WHAT THIS TASK INVOLVES:
All the data below needs to be retyped exactly as shown.

§ §

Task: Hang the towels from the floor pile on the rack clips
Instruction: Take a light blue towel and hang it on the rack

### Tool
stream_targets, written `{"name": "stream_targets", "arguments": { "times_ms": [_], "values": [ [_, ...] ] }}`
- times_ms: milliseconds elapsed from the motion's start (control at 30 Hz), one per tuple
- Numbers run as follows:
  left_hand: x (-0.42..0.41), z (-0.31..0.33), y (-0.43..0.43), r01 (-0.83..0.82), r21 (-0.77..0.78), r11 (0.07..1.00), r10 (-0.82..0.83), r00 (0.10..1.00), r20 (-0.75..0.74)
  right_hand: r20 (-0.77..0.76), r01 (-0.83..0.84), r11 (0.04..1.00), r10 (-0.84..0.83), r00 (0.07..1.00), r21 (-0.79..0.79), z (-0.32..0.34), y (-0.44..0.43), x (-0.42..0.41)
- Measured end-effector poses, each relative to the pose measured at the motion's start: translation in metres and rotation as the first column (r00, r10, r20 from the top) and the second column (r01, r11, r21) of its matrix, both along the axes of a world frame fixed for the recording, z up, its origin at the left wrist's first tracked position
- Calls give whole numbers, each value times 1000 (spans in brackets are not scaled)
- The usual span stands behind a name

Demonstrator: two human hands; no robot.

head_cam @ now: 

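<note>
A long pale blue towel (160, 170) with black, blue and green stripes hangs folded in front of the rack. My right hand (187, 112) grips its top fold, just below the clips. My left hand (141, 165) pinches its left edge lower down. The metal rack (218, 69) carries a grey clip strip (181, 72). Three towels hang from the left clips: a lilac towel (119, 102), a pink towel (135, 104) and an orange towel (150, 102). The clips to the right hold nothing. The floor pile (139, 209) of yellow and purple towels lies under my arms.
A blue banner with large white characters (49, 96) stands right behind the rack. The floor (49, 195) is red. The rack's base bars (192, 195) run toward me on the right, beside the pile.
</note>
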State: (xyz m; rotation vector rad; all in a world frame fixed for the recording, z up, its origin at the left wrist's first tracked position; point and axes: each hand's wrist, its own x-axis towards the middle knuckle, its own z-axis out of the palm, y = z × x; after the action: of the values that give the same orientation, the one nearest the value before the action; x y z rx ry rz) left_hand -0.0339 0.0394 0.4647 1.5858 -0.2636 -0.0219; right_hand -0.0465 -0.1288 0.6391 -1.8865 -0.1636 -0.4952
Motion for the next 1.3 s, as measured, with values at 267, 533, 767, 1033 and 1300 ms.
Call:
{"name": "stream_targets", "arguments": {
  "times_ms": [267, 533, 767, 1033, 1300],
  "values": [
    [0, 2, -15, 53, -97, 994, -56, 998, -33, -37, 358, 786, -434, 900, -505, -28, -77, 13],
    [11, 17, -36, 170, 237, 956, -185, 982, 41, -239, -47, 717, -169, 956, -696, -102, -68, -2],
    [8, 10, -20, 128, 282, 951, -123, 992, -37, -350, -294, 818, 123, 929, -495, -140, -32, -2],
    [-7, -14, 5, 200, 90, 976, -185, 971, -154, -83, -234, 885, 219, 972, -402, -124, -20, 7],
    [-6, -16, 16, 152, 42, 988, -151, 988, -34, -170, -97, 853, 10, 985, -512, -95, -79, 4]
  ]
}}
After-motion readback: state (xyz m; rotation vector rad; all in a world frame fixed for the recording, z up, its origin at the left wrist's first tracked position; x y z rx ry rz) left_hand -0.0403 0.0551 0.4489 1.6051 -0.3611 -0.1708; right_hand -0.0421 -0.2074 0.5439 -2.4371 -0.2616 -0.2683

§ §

ANSWER TO THIS TASK:
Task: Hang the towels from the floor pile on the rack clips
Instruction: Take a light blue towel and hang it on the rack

### Tool
stream_targets, written `{"name": "stream_targets", "arguments": { "times_ms": [_], "values": [ [_, ...] ] }}`
- times_ms: milliseconds elapsed from the motion's start (control at 30 Hz), one per tuple
- Numbers run as follows:
  left_hand: x (-0.42..0.41), z (-0.31..0.33), y (-0.43..0.43), r01 (-0.83..0.82), r21 (-0.77..0.78), r11 (0.07..1.00), r10 (-0.82..0.83), r00 (0.10..1.00), r20 (-0.75..0.74)
  right_hand: r20 (-0.77..0.76), r01 (-0.83..0.84), r11 (0.04..1.00), r10 (-0.84..0.83), r00 (0.07..1.00), r21 (-0.79..0.79), z (-0.32..0.34), y (-0.44..0.43), x (-0.42..0.41)
- Measured end-effector poses, each relative to the pose measured at the motion's start: translation in metres and rotation as the first column (r00, r10, r20 from the top) and the second column (r01, r11, r21) of its matrix, both along the axes of a world frame fixed for the recording, z up, its origin at the left wrist's first tracked position
- Calls give whole numbers, each value times 1000 (spans in brackets are not scaled)
- The usual span stands behind a name

Demonstrator: two human hands; no robot.

head_cam @ now: 

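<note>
A long pale blue towel (160, 170) with black, blue and green stripes hangs folded in front of the rack. My right hand (187, 112) grips its top fold, just below the clips. My left hand (141, 165) pinches its left edge lower down. The metal rack (218, 69) carries a grey clip strip (181, 72). Three towels hang from the left clips: a lilac towel (119, 102), a pink towel (135, 104) and an orange towel (150, 102). The clips to the right hold nothing. The floor pile (139, 209) of yellow and purple towels lies under my arms.
A blue banner with large white characters (49, 96) stands right behind the rack. The floor (49, 195) is red. The rack's base bars (192, 195) run toward me on the right, beside the pile.
</note>
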State: (xyz m; rotation vector rad; all in a world frame fixed for the recording, z up, its origin at the left wrist's first tracked position; point and axes: each hand's wrist, its own x-axis towards the middle knuckle, its own z-axis out of the palm, y = z × x; after the action: of the values that give the same orientation, the one nearest the value before the action; x y z rx ry rz) left_hand -0.0339 0.0394 0.4647 1.5858 -0.2636 -0.0219; right_hand -0.0465 -0.1288 0.6391 -1.8865 -0.1636 -0.4952
Motion for the next 1.3 s, as measured, with values at 267, 533, 767, 1033 and 1300 ms.
Call:
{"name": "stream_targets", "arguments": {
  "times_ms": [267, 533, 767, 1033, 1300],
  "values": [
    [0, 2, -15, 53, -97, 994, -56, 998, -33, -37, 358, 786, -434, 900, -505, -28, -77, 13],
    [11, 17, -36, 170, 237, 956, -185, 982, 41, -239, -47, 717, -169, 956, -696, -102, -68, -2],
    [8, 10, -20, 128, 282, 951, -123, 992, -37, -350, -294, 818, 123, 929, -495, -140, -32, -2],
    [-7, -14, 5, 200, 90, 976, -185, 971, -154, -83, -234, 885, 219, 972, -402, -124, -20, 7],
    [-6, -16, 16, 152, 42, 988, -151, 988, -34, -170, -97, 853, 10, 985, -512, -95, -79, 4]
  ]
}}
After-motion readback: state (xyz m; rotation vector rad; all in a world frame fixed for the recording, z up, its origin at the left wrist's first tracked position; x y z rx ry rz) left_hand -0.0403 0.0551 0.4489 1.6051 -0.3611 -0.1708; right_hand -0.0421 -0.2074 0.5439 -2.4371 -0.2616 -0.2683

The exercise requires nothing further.